Why Yes, I Am Religious

15 Jan

It is good for Christians to be religious.  In fact, followers of Jesus Christ cannot help but be religious.  And, at the same time, people who claim to be religious, but do not have faith in the one true God and His Son, Jesus Christ, are walking absurdities.

So, let me explain to you why I’m religious:

Religion consists of the external acts that flow forth from an internal faith in the Triune God.  Consider James 1:27:

“Religion that is pure and undefiled before God, the Father, is this: to visit orphans and widows in their affliction, and to keep oneself unstained from the world.”

The word religion here is thrēskeia, meaning religious worship consisting especially of external ceremonies or disciplines.  Thus, in the case of James 1:27, the external actions are visiting orphans and widows, as well as keeping oneself unstained from the world.

In much the same way, the Israelite’s religion manifested itself in specific acts and forms for their sacrifices and temple worship.  Likewise, Jesus’ commands to make disciples, to baptize, and teach, as well as Paul’s instructions on orderly worship and communion form aspects of Christian religion.

So, when I go to the church building, and worship in song, prayer, and the preaching of the Word, I am being religious in the right sense of the word.  The external actions–the ceremonies and disciplines–I perform flow out from the internal, Spirit-wrought faith within me.  Because I repent and believe in Jesus Christ as Redeemer and King, I cannot help but be religious.  It is the natural response to coming into such a relationship with God.

The thing that must be remembered though, is that religion can only exist within that kind of context.  Any form of religion that springs from any other fount (or lack thereof) is not only false, but ontologically absurd.  Consider Colossians 2:23:

“These have indeed an appearance of wisdom in promoting self-made religion and asceticism and severity to the body, but they are of no value in stopping the indulgence of the flesh.”

The word “these” in this verse refers to asceticism, the worship of angels, detailed visions and other activities of some people in Colossae.  Paul is writing to encourage and admonish the church, explaining that such things are of no value because they are merely elements of self-made religion (ethelothrēskia).  They are arbitrary practices and ceremonies which appear to be genuine and good, but are in fact false and absurd.  And why?  Paul explains this in verse 19:

“[they are not] holding fast to the Head, from who the whole body, nourished and knit together through its joints and ligaments, grows with a growth that is from God.”

The reason that any form of religion, besides that of true followers of Christ, is false and absurd is because it has no source.  There is nothing that gives life to it, or a purpose for it.
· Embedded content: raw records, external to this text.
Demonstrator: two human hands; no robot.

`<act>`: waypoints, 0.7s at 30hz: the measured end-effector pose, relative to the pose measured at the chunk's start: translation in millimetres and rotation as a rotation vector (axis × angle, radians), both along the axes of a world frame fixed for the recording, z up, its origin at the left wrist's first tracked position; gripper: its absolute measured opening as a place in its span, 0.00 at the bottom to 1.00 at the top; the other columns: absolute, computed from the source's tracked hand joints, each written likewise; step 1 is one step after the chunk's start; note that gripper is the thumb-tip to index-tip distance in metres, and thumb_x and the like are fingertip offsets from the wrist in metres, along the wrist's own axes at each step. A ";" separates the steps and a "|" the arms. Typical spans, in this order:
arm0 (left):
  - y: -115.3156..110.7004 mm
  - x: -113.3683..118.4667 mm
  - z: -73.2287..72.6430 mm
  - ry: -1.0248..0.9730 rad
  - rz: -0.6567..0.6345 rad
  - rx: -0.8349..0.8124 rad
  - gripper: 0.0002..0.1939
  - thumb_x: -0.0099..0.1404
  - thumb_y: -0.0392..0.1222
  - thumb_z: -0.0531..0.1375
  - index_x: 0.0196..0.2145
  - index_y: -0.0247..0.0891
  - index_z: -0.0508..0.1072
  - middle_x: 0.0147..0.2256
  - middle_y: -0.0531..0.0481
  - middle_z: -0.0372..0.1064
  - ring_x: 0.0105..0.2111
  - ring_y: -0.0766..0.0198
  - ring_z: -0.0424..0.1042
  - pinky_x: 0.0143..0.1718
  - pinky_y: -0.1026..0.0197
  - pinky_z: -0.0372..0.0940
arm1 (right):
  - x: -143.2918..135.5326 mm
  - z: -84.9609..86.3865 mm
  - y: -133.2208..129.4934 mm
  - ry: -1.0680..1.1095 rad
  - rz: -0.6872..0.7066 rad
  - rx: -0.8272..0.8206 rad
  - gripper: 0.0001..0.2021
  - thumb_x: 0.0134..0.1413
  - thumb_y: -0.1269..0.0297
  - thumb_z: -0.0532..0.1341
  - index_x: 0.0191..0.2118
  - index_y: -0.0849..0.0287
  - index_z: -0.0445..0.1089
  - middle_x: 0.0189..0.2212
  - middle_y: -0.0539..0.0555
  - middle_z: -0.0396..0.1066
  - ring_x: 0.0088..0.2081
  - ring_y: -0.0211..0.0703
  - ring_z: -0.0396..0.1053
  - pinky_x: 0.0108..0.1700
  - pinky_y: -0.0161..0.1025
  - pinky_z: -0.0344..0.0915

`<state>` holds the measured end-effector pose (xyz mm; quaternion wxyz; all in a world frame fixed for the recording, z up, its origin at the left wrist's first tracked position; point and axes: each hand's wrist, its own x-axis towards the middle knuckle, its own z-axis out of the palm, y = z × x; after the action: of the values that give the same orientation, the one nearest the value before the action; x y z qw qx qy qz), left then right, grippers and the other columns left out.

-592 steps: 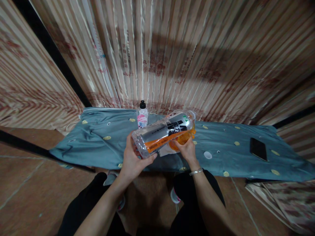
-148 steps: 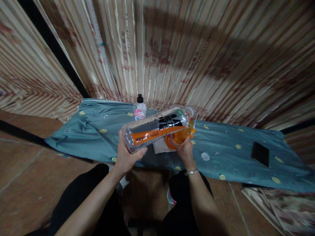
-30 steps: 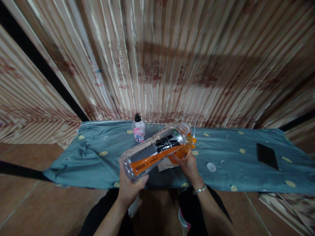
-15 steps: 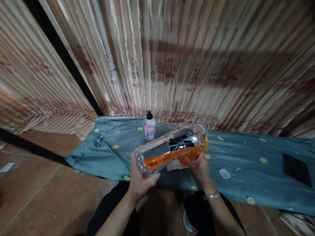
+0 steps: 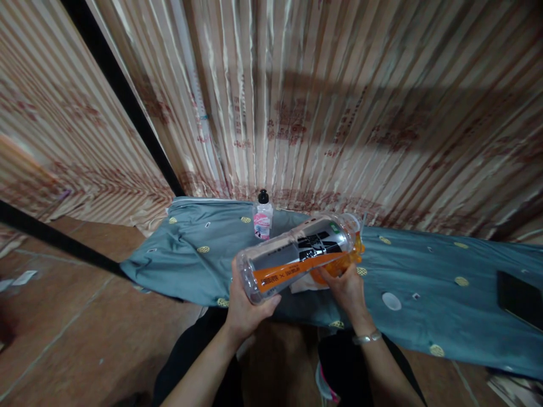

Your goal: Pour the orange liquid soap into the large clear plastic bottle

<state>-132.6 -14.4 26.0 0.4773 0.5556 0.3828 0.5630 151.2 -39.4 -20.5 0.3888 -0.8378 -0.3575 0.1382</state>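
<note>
A large clear bottle (image 5: 297, 254) with a silver, black and orange label lies tilted in the air, its mouth end up to the right. My left hand (image 5: 250, 305) is wrapped round its base end. Beneath the mouth end, my right hand (image 5: 348, 291) is closed on an orange object (image 5: 335, 267), partly hidden by the bottle and fingers. Something white (image 5: 307, 284), perhaps cloth or paper, lies below them. Behind the bottle, a small clear bottle (image 5: 263, 217) with a black cap and pink label stands upright on the teal patterned cloth (image 5: 212, 271).
A round white disc (image 5: 391, 301) lies on the cloth right of my right hand. Farther right is a flat black item (image 5: 520, 297). A pleated curtain (image 5: 297, 113) hangs behind, and dark poles (image 5: 123, 102) slant at the left.
The whole view has shifted slightly, with the scene sitting a little farther right. Both hands keep their holds and the large bottle keeps nearly the same tilt.
</note>
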 end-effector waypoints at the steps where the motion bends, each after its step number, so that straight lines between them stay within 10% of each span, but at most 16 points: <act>1: -0.2 -0.2 0.5 0.001 0.007 -0.002 0.56 0.52 0.68 0.83 0.69 0.40 0.70 0.56 0.34 0.84 0.59 0.30 0.88 0.67 0.31 0.80 | 0.1 0.3 0.0 0.003 -0.002 0.000 0.58 0.41 0.28 0.77 0.69 0.66 0.72 0.48 0.76 0.89 0.50 0.80 0.90 0.48 0.61 0.85; 21: -0.6 1.6 1.0 -0.016 -0.012 -0.008 0.54 0.53 0.68 0.83 0.68 0.42 0.71 0.55 0.36 0.85 0.58 0.32 0.88 0.65 0.34 0.82 | 4.4 -9.2 2.1 -0.036 -0.014 -0.041 0.52 0.39 0.26 0.75 0.62 0.62 0.72 0.43 0.74 0.88 0.48 0.80 0.88 0.48 0.61 0.83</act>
<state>-131.1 -15.0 27.0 0.4862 0.5512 0.3778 0.5630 155.6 -37.3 -29.6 0.3660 -0.8505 -0.3557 0.1275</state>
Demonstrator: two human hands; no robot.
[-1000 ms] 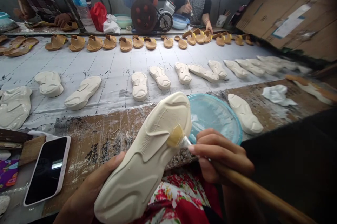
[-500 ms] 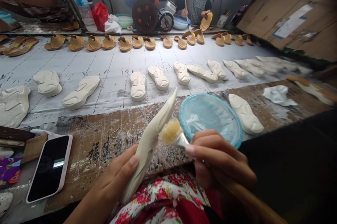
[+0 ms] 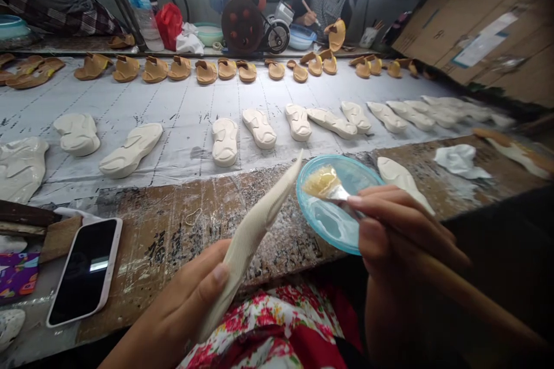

Like the man who wakes up and declares that the world is his, religion that is not rooted in faith in the Triune God is insane. In fact, the word itself should not even be used; its an oxymoron (external actions cannot flow forth from internal nothingness).

True religion can only flow out from God by means of faith in Christ, through the power of the Holy Spirit. This kind of religion manifests itself in beautiful songs, powerful preaching, selfless service, acts of love and kindness, and counterintuitive mercy and grace.  So yes, I am religious, and if you have been graciously redeemed by Christ, you probably are too (and that’s okay).  And if you have not repented and believed in Christ, I pray that you would receive the true Redeemer and King, and stop practicing your “religion”.